→ **Directions**
Skip every image and restate the data word for word.

→ **Information shown**
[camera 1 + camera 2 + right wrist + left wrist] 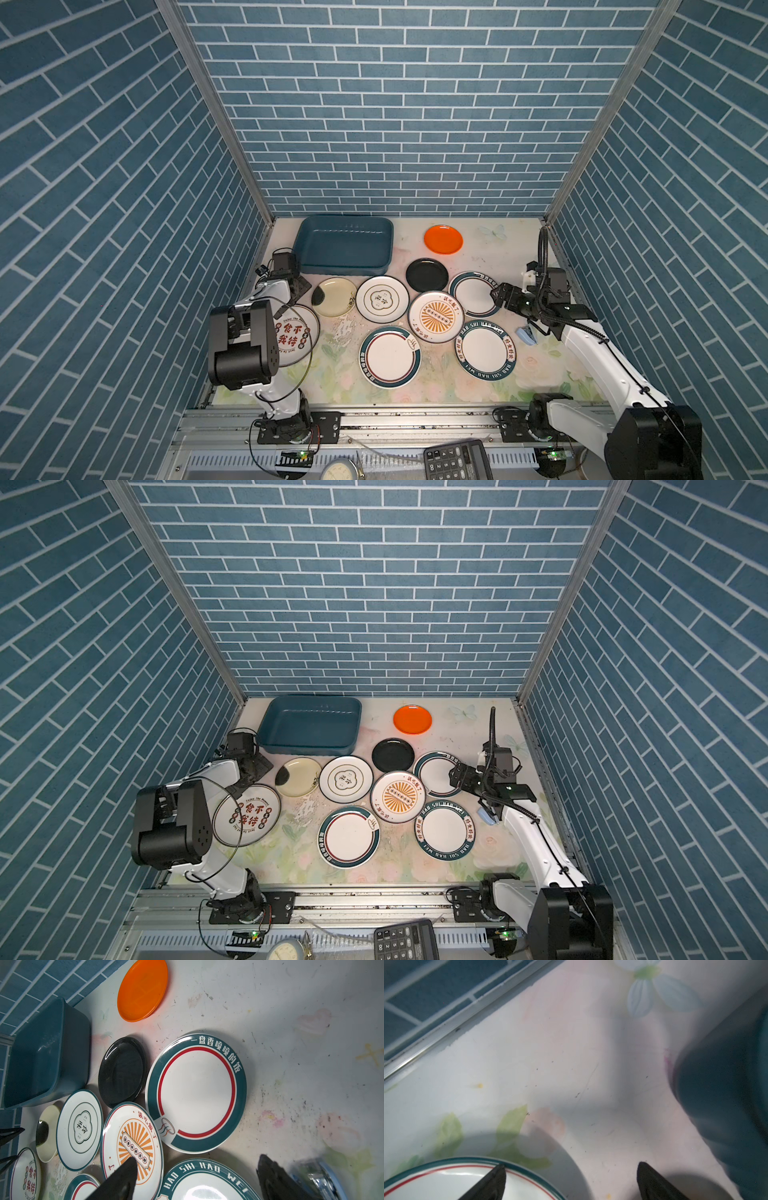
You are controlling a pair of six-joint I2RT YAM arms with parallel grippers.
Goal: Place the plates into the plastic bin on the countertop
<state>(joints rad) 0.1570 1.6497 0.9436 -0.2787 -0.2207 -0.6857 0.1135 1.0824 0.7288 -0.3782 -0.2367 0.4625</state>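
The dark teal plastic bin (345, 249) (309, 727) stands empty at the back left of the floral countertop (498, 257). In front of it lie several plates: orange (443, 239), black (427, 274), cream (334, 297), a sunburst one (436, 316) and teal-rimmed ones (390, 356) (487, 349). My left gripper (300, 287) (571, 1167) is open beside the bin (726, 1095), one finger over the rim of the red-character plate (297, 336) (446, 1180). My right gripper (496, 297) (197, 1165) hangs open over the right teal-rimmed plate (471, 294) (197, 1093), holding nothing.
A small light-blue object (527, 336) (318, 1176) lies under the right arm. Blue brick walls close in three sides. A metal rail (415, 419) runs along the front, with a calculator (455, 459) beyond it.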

→ **Problem solution**
[camera 1 + camera 2 + right wrist + left wrist] 
You are controlling a pair of six-joint I2RT YAM arms with parallel grippers.
Goal: Place the plates into the plastic bin on the countertop
<state>(joints rad) 0.1570 1.6497 0.9436 -0.2787 -0.2207 -0.6857 0.1135 1.0824 0.7288 -0.3782 -0.2367 0.4625</state>
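The dark teal plastic bin (345, 249) (309, 727) stands empty at the back left of the floral countertop (498, 257). In front of it lie several plates: orange (443, 239), black (427, 274), cream (334, 297), a sunburst one (436, 316) and teal-rimmed ones (390, 356) (487, 349). My left gripper (300, 287) (571, 1167) is open beside the bin (726, 1095), one finger over the rim of the red-character plate (297, 336) (446, 1180). My right gripper (496, 297) (197, 1165) hangs open over the right teal-rimmed plate (471, 294) (197, 1093), holding nothing.
A small light-blue object (527, 336) (318, 1176) lies under the right arm. Blue brick walls close in three sides. A metal rail (415, 419) runs along the front, with a calculator (455, 459) beyond it.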

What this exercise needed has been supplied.